When a cell divides, there are multiple steps and safeguards to ensure that the information contained within that cell (the DNA) is copied faithfully into each of the two daughter cells that are produced. The different stages of this process form what is termed the cell division cycle. At the first stage of the cell division cycle, termed G1, minichromosome maintenance proteins Mcm2-7 are loaded onto the DNA in preparation for the next stage (termed S-phase), when DNA is replicated (copied). This process is called ‘replication licensing’. At the end of G1 the ‘licensing checkpoint’ is a critical safeguard that prevents progression into S phase until enough Mcm2-7 have been loaded onto DNA for replication to occur properly.
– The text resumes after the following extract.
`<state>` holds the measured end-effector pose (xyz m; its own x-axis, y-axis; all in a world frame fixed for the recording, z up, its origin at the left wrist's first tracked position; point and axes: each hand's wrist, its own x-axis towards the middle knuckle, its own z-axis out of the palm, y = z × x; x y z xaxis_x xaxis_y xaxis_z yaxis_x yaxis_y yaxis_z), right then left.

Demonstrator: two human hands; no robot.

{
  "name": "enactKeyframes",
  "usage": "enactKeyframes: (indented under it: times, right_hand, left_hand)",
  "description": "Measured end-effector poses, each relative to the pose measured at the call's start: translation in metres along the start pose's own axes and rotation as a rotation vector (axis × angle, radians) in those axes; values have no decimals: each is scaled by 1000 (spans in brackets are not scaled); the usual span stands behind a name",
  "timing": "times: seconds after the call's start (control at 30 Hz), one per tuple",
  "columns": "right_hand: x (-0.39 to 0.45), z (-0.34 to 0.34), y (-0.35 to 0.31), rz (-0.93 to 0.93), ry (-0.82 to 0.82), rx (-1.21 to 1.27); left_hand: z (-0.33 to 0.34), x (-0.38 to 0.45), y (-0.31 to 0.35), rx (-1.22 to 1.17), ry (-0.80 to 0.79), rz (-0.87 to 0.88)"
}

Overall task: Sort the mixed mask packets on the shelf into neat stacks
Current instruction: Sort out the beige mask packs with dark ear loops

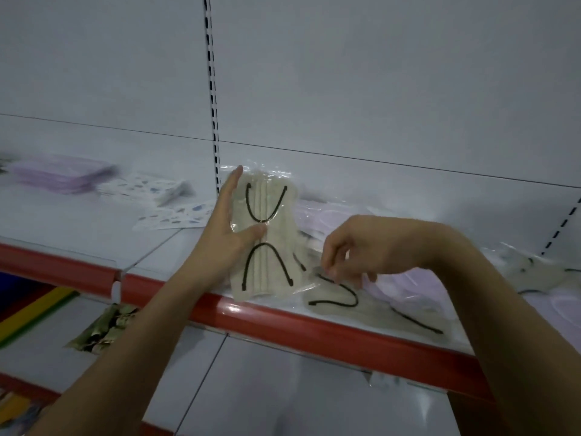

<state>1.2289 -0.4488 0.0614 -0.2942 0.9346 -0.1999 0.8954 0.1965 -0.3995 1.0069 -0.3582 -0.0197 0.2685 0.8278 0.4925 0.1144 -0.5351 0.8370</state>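
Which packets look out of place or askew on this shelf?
A beige mask packet lies skewed at the shelf's red front edge. Another beige packet sits crumpled far right. Patterned packets are splayed, not stacked. The purple stack looks tidy.

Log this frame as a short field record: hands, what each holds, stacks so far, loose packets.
left hand: holds beige packet upright at the shelf edge
right hand: pinches flat beige packet
stacks: purple stack, patterned stack, both blurred, far left
loose: purple packets behind the hands; beige packet at right
lower shelf: green packets
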Motion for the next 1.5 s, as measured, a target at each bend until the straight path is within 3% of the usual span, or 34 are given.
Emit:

In cancer cells, this checkpoint is lost so that cells can progression into S-phase with insufficient Mcm2-7 proteins attached to the DNA, meaning that DNA replication cannot be completed and the cancer cell cannot divide again.
“We worked with the Drug Discovery Unit to look for a compound which blocks Mcm2-7 loading onto DNA. We identified an inhibitor that blocks the first step of the licensing reaction. In normal dividing cells, the inhibitor pauses the cell cycle in G1 while in contrast a cancer cell will still proceed through the cell cycle to enter an S-phase it cannot complete. This essentially means the cancer cell will die,” explained Dr Peter Gillespie, one of the lead authors of the study. “As the ‘licensing checkpoint’ is present in all healthy dividing cells, targeting this feature provides great potential for a universal anti-cancer treatment. In this study we present the first description of small molecule inhibitors of licensing that may have anti-cancer potential.”
This work was supported with funding from Cancer Research UK, Wellcome Trust, SULSA and MRC-DPFS devolved portfolio.